Waiting for the Barbarians Movie Explained: What’s Up With the Ending?

Pros: Starring Mark Rylance; the idea of ​​the novel, which they tried to transfer to the screen; desert landscapes Cons: the monotony of the film, behind which interesting observations are lost Waiting for the Barbarians

Drama genre
Directed by Ciro Guerra
Starring Mark Rylance (magistrate), Johnny Depp (Colonel Joll), Robert Pattinson (Colonel’s Assistant), Gana Bayarsaikan (blind girl), Greta Scacchi (May), David Dencik (clerk), Harry Melling (guard), etc.
Studio Iervolino Entertainment, Ithaca Pictures
Year of release 2020
IMDb website

“Waiting for the Barbarians” is a film adaptation of the work of South African writer and Nobel Prize winner John Coetzee. Like the novel of the same name, the film takes place in a small town located on the border of the Empire. It is worth clarifying right away that the Empire is not a specific state, but rather an abstract designation of an imperious sovereign ruler who colonized lands that rightfully belonged to another people. The main enemies of the Empire are nomads called barbarians, in whom the leadership sees a potential threat.

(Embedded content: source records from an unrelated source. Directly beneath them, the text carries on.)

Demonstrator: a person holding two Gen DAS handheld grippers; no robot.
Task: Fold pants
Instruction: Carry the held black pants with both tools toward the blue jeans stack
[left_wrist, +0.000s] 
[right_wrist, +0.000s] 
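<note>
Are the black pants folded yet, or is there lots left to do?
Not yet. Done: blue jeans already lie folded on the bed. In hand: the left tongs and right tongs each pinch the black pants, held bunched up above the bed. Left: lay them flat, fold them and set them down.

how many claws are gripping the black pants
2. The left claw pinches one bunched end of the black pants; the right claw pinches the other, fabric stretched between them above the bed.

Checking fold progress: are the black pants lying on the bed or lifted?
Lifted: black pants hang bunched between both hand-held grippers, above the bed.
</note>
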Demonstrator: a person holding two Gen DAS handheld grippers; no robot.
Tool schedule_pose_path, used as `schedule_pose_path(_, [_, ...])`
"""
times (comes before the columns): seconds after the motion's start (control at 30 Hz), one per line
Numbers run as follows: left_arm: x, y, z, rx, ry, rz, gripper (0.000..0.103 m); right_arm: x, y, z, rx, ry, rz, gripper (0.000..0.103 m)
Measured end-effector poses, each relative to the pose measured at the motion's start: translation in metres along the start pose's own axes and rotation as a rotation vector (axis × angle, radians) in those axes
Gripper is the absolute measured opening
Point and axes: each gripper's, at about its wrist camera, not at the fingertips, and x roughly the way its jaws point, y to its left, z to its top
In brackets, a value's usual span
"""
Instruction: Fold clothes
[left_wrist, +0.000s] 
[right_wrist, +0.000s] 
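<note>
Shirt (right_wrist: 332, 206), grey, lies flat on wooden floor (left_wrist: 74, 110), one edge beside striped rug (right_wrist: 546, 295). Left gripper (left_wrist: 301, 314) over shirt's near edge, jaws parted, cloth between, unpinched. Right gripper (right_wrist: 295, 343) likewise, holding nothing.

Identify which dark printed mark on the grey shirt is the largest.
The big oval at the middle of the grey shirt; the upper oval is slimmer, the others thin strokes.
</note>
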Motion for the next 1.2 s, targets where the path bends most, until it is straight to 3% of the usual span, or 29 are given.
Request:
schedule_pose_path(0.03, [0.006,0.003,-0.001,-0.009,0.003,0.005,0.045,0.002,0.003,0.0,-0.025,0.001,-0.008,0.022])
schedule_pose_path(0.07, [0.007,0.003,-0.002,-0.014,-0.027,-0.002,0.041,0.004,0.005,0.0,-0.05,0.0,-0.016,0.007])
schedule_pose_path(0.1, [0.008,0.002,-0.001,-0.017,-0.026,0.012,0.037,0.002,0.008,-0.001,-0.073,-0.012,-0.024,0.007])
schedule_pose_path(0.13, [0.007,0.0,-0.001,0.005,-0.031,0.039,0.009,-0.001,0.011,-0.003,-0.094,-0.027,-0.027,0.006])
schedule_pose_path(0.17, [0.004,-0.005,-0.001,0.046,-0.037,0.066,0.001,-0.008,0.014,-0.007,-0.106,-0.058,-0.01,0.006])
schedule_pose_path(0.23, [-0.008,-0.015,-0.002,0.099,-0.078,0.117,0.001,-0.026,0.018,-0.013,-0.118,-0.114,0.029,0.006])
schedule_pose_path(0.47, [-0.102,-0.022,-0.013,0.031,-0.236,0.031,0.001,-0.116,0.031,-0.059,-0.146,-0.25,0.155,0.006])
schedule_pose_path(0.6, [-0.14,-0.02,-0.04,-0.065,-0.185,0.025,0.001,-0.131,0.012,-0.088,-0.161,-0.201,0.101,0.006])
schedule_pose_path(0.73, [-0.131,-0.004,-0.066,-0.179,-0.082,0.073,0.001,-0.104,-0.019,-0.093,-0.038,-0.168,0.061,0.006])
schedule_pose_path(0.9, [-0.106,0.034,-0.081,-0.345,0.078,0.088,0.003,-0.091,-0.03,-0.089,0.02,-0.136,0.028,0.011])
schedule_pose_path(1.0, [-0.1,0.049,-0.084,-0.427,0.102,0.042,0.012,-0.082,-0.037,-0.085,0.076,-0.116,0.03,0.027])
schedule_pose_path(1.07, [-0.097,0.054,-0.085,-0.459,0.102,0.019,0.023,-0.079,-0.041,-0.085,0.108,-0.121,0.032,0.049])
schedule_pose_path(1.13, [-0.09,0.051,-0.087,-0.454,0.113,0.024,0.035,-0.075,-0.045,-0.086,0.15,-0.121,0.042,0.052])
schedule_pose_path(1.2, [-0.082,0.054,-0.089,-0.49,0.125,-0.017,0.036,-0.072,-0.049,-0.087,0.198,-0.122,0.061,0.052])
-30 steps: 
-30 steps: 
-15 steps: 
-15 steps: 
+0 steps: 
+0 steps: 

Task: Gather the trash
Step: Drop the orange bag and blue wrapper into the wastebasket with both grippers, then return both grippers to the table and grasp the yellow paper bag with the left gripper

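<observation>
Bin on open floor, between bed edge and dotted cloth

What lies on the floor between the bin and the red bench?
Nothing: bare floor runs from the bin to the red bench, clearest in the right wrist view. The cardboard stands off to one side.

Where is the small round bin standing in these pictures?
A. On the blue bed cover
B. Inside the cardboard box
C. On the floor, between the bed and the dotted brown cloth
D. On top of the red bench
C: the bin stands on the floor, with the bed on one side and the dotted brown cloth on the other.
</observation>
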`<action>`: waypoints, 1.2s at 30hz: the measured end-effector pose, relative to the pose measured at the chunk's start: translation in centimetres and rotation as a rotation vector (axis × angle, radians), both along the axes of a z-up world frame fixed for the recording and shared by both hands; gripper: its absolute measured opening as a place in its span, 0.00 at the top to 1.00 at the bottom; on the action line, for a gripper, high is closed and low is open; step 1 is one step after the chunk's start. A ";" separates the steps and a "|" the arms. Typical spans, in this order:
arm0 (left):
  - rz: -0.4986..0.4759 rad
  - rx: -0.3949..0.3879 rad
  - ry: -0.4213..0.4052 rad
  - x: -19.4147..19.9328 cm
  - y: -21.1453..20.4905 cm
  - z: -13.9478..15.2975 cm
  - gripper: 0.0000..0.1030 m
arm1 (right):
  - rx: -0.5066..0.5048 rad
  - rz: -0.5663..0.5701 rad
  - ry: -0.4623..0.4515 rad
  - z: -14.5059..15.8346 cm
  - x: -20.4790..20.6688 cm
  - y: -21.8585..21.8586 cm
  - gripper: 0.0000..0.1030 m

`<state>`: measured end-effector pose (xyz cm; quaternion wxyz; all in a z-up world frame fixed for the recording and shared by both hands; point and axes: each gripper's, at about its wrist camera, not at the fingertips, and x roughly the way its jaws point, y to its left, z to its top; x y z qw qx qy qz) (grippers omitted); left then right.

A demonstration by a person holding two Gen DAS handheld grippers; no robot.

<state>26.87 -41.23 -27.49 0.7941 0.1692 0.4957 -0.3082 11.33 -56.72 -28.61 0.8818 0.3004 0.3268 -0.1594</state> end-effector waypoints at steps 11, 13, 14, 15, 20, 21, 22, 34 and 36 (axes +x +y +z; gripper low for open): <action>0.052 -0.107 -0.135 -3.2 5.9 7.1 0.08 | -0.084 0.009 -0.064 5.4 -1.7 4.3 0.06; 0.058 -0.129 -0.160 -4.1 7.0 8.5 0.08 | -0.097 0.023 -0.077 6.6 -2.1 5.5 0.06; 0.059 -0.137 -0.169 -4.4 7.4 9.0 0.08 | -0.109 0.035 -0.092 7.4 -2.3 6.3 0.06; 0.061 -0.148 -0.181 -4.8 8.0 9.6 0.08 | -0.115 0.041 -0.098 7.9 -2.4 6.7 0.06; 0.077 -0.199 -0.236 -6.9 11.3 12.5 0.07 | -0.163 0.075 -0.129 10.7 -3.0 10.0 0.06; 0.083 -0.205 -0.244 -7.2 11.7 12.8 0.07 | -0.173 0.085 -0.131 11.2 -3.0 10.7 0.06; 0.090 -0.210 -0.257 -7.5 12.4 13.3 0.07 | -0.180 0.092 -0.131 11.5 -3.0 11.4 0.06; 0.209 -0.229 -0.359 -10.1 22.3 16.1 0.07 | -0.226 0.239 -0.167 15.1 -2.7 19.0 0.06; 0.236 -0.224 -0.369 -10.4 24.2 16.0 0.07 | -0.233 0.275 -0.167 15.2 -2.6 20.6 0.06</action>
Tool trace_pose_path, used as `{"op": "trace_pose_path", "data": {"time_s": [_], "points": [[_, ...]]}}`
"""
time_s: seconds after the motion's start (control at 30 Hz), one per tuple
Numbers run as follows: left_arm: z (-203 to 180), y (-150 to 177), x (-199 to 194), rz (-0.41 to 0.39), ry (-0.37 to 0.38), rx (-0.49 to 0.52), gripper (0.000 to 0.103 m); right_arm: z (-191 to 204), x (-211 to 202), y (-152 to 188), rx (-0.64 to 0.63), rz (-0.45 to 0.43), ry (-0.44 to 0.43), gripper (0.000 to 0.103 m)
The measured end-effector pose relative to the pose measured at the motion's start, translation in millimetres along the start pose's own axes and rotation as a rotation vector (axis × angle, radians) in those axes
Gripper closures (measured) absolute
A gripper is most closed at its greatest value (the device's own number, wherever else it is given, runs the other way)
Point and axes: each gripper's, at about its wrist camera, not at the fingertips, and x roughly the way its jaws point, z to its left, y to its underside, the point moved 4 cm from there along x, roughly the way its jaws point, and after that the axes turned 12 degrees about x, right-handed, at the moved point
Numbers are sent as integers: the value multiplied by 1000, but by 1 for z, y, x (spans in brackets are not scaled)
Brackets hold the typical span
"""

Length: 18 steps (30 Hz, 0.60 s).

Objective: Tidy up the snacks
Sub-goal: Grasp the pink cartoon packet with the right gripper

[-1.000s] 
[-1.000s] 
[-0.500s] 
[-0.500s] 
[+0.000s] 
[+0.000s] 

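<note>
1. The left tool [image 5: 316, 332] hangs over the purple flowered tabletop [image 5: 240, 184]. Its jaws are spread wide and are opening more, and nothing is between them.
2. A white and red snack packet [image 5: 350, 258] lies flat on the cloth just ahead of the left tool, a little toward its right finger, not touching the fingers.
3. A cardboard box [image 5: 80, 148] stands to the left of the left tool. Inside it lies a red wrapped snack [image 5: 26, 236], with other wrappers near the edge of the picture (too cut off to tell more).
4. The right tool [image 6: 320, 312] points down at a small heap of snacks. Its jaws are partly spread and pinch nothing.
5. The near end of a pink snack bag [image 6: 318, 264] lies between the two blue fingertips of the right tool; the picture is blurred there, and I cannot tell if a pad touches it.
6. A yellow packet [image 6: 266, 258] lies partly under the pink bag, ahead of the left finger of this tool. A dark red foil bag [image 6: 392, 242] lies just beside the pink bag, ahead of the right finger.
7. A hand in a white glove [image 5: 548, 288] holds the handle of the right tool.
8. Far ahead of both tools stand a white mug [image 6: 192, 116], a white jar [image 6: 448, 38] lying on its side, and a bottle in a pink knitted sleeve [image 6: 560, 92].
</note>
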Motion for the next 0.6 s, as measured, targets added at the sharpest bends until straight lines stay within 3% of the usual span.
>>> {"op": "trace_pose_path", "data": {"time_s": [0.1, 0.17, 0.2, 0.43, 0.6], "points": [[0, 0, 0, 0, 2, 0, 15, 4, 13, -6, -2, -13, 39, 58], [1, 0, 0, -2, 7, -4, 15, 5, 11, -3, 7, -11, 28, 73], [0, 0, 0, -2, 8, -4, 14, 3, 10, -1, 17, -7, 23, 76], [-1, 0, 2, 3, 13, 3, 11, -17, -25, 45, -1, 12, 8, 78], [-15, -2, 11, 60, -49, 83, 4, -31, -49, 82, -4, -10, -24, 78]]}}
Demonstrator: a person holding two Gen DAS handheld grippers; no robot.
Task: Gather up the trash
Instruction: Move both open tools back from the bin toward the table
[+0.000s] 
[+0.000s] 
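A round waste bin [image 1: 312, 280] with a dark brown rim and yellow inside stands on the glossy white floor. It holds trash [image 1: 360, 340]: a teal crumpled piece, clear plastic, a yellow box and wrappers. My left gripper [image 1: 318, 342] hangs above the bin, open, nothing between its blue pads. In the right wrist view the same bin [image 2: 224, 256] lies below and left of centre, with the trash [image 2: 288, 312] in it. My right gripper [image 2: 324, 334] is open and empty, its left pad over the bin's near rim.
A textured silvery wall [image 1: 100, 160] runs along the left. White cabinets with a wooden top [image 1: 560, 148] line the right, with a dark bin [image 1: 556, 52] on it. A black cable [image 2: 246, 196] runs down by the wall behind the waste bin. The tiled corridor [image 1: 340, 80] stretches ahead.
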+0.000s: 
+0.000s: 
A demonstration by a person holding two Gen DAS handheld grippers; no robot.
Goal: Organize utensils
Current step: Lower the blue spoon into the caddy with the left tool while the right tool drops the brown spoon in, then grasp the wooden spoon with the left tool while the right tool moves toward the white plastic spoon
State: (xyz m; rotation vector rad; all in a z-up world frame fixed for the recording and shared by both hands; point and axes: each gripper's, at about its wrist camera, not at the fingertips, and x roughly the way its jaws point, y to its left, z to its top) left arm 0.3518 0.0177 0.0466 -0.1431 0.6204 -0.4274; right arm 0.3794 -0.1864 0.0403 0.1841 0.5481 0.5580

Life on the border is calm and peaceful, so the village does not even have a small prison for criminals. City affairs are managed by a nameless hero who holds the position of magistrate (Mark Rylance). He will meet Colonel Joll (Johnny Depp), who has arrived to prevent the barbarian invasion. The colonel proves himself to be a master of interrogations, using sophisticated torture on the nomads he comes across. The magistrate, having become attached to one of the victims, suddenly begins to realize the true essence of the Empire’s regime.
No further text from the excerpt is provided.